A massive hunt ended in a nearby Wal-Mart parking lot with another shootout. It hasn't been determined who fired first, but the gunfire left two more law enforcement officers injured and resulted in the deaths of two suspects. They have been identified by friends and relatives as 45-year-old Jerry Kane and his 16-year-old son Joseph Kane. They were from Springfield, Ohio, near Cincinnati, but according to family had recently relocated to Florida to live with Kane's new wife Donna Lee.
Initial reports suggested the van carried drug dealers because I-40 is a well-traveled corridor for drug runners. That was followed by reports the van was registered to a church in New Vienna, Ohio, a place called House of God's Prayer, which was once home to a white supremacy movement.
While ties to the church are still being investigated, CBS affiliate WREG has found links to something a bit less familiar, that this man and his son may have had ties to a fringe sovereignty movement. Jerry Kane and his son apparently traveled the country giving seminars with Jerry in a revivalist preacher-style white suit, offering to help people who were having trouble paying their mortgage.
But law enforcement investigators say the pitch offered by Kane and his colleagues was likely a scam,one that ended up costing frightened homeowners more than just their houses. According to the Anti-Defamation League, Kane specialized in "Redemption," a sovereign citizen "theory" that applied special formulas promising to resolve financial problems for people.
One of Kane's colleagues, Karen Taggert, has been accused in several states of pretending to do mortgage rescues while in reality doing nothing more than telling homeowners she will take care of their foreclosure and then proceeding to print a false deed which is filed under the name of a made up company or corporation.
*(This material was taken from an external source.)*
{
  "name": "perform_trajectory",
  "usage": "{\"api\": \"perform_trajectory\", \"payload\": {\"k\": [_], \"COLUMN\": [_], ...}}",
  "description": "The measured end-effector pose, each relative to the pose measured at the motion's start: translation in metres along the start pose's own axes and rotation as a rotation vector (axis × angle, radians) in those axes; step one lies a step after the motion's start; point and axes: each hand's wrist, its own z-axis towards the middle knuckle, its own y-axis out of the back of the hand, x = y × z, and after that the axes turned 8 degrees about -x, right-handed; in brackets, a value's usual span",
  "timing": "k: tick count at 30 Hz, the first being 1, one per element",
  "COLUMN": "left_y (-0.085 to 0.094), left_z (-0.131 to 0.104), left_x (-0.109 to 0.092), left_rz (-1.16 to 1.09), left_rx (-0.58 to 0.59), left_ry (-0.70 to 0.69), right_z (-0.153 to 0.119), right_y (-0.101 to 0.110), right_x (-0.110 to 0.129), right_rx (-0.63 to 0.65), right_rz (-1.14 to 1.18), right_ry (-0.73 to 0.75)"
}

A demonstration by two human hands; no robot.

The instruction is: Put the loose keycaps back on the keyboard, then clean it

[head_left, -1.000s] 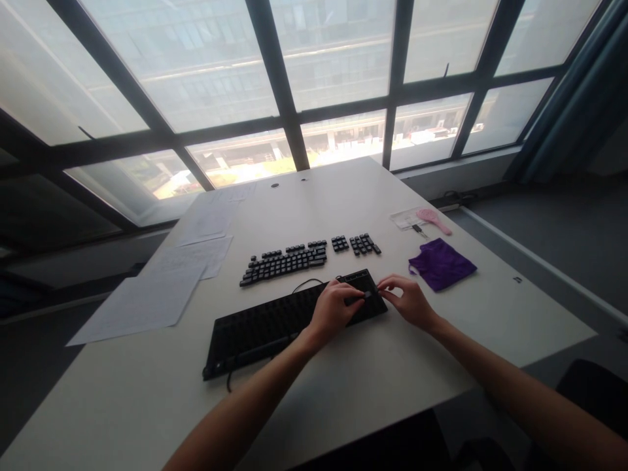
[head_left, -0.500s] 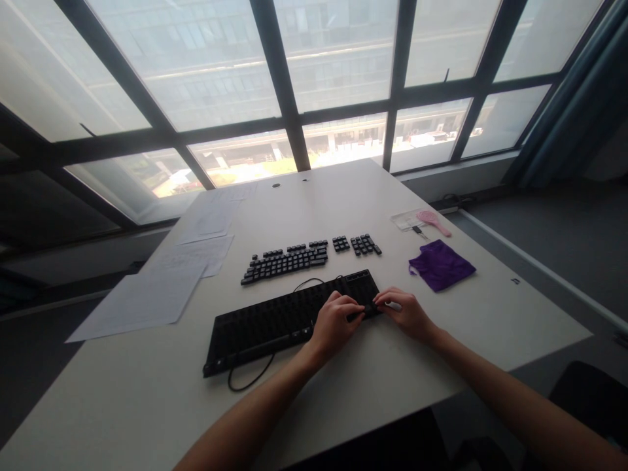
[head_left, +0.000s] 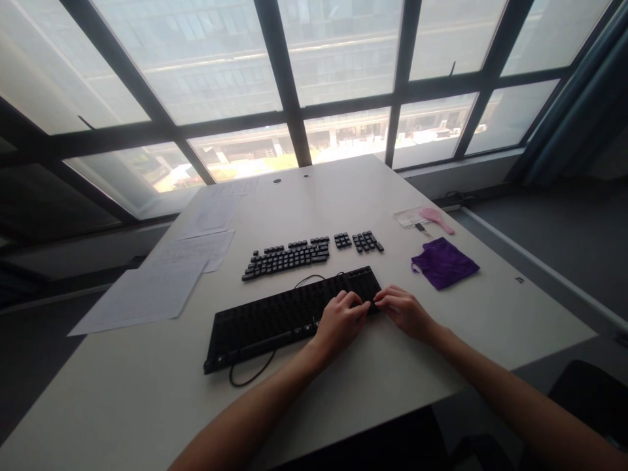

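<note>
A black keyboard base (head_left: pixel 265 324) lies at a slant on the white table, most of its key positions looking bare and dark. Over its right end, my left hand (head_left: pixel 342 318) is closed, thumb and fingertips brought together at the number-pad area. My right hand (head_left: pixel 405 311) pinches close beside it, at the base's right edge. Whatever either hand pinches is too small or hidden to make out. Behind the base, loose black keycaps (head_left: pixel 289 259) are laid out in keyboard order, with smaller groups of number-pad keycaps (head_left: pixel 367 241) to their right.
Right of the keyboard lie a purple cloth pouch (head_left: pixel 445 263), a pink hairbrush (head_left: pixel 436 220) and a small black item (head_left: pixel 420 227) by a clear packet. Paper sheets (head_left: pixel 142 294) cover the table's left side. A cable (head_left: pixel 248 383) loops out under the keyboard's front edge.
My hands stay at the keyboard's right end, with the fingers shifted slightly. A pale glint by my right fingers no longer shows. The view has tilted a little.
</note>
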Motion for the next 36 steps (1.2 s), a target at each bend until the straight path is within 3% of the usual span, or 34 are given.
{"api": "perform_trajectory", "payload": {"k": [7,18,20,22,24,26,31,36], "left_y": [0.000,-0.002,-0.002,-0.002,-0.002,-0.002,0.000,0.001], "left_z": [-0.001,-0.004,-0.004,-0.005,-0.006,-0.006,-0.005,-0.005], "left_x": [-0.003,-0.004,-0.005,-0.006,-0.007,-0.007,-0.009,-0.010], "left_rz": [0.098,0.079,0.073,0.056,0.041,0.040,0.060,0.071], "left_rx": [0.037,0.023,0.003,-0.023,-0.044,-0.042,0.004,0.045], "left_ry": [-0.083,-0.047,-0.029,-0.008,0.003,-0.007,-0.036,-0.047], "right_z": [0.002,-0.001,0.004,0.017,0.036,0.059,0.098,0.105], "right_y": [0.002,0.005,0.005,0.005,0.004,0.002,-0.010,-0.018], "right_x": [0.001,0.004,0.000,-0.010,-0.026,-0.045,-0.078,-0.084], "right_rx": [0.025,0.056,-0.009,-0.154,-0.316,-0.375,-0.228,-0.117], "right_rz": [-0.032,-0.087,-0.059,-0.084,-0.197,-0.345,-0.640,-0.773], "right_ry": [0.007,-0.016,-0.043,-0.112,-0.215,-0.306,-0.425,-0.455]}}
She would then, investigators say, rent the home back to the owners or sell it to them at a reduced price. Needless to say when the bank or mortgage company catches up to the scam, Taggert and her team are, law enforcement says, long gone.
Members of these sovereignty factions encompass people from all races and all walks of life. What they have in common is a firm belief that government has no hold on them. As their own entities, members determine their own value in society. Some even file legal papers declaring their value to be millions of dollars. Since they don't believe in the government, who is there to challenge them?
The mortgage help believed to be offered by Jerry Kane and his group appears to be based on a belief that because mortgages these days are bundled and banks likely no longer have possession of your individual mortgage, they don't legally own your home any more than you do and therefore have no claim to your mortgage payments. Officials say this type of mortgage relief advice is part of a huge scam with tentacles in every state, with hundreds of operators preying on frightened homeowners.
The still unanswered question in West Memphis is, how did a man who seems to have been involved in shady business practices make the leap to killing police officers along a stretch of Arkansas interstate?
Law enforcement working the case still refuses to talk about what evidence they have turned up but officials who understand the fringe sovereignty movement say that sometimes antipathy toward government and law enforcement can lead to violence.
Whatever the cause, two police officers, Bill Evans and Brandon Paudert, are dead.